On 1/7/06, Garrett Rooney <[EMAIL PROTECTED]> wrote:
> On 1/5/06, Garrett Rooney <[EMAIL PROTECTED]> wrote:
> > On 1/5/06, Ian Holsman <[EMAIL PROTECTED]> wrote:
> > > this allows you to pass a 'path' to the fast cgi process
> > > to use:
> > > ProxyPass  /forum fcgi-tcp://127.0.0.1:8005/foruX
> > >
> > > request
> > > /forum/zx will have a path_info of /foruX/zx
> > >
> > > posting it as a patch, as the code is a bit fugly.
> >
> > The question is, what should PATH_INFO actually be set to.  Your way
> > of doing things gives some interesting flexibility, but intuitively it
> > seems to me that it would be the portion of the request URI after
> > /forum (for this example), not include /forum at all.
> >
> > Also, I'm not sure about this syntax because I'm not clear how it
> > would work for local fcgi processes that use a unix domain socket.

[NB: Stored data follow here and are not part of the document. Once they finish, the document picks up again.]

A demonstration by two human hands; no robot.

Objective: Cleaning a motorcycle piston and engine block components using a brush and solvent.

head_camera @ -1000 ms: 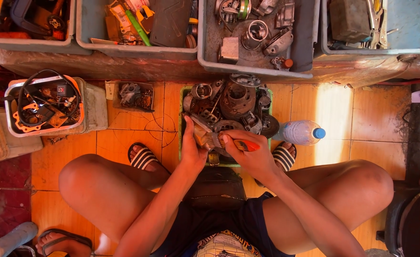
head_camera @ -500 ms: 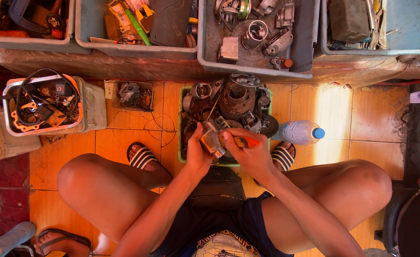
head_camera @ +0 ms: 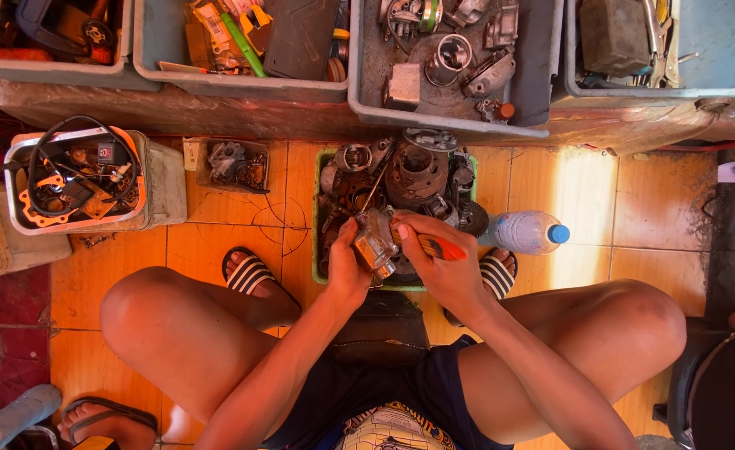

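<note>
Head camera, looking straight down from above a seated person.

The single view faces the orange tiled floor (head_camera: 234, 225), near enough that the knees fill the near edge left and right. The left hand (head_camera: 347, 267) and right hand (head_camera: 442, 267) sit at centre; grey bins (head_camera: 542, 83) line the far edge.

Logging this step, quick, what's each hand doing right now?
Left hand: closed around a small metal engine part.
Right hand: closed on an orange-handled tool, held against that part.
</note>
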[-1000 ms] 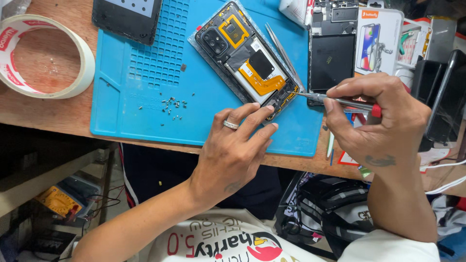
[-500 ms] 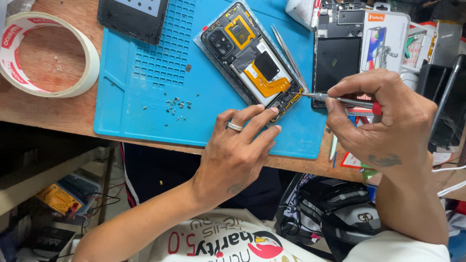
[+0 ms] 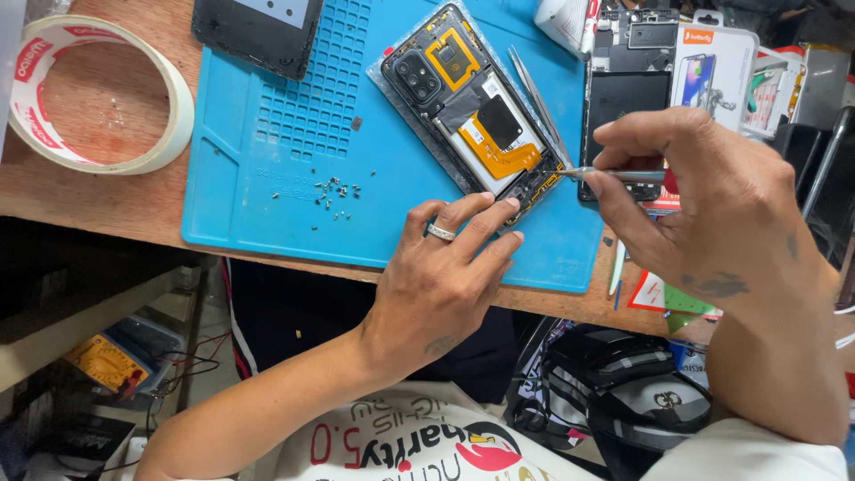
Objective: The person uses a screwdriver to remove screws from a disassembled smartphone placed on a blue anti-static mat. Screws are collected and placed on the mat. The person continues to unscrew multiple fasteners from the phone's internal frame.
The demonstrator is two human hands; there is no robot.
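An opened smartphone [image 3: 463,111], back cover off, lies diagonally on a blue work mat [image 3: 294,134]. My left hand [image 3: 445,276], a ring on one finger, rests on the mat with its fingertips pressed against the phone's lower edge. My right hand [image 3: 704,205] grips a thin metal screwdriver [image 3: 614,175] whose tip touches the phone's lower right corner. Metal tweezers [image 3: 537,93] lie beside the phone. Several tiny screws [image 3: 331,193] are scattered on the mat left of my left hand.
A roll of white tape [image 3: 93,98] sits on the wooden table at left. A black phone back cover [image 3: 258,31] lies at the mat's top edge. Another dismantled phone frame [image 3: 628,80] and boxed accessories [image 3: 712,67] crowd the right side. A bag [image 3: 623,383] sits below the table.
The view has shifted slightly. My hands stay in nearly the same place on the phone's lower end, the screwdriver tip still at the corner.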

> > I've assumed that the fcgi-local:// scheme would do something like
> > fcgi-local://localhost/path/to/socket, and in that case how can you
> > tell the difference between the socket and the path extension?
>
> FWIW, here's my alternate patch to implement PATH_INFO.  It seems to
> give results that match what I'd assume (i.e. for a ProxyPass on
> /fcgi, and a request to /fcgi/foo?bar&baz you'd get PATH_INFO = "foo",
> QUERY_STRING = "bar?baz"), and I imagine you can play mod_rewrite
> tricks to get more interesting behavior if you're so inlined.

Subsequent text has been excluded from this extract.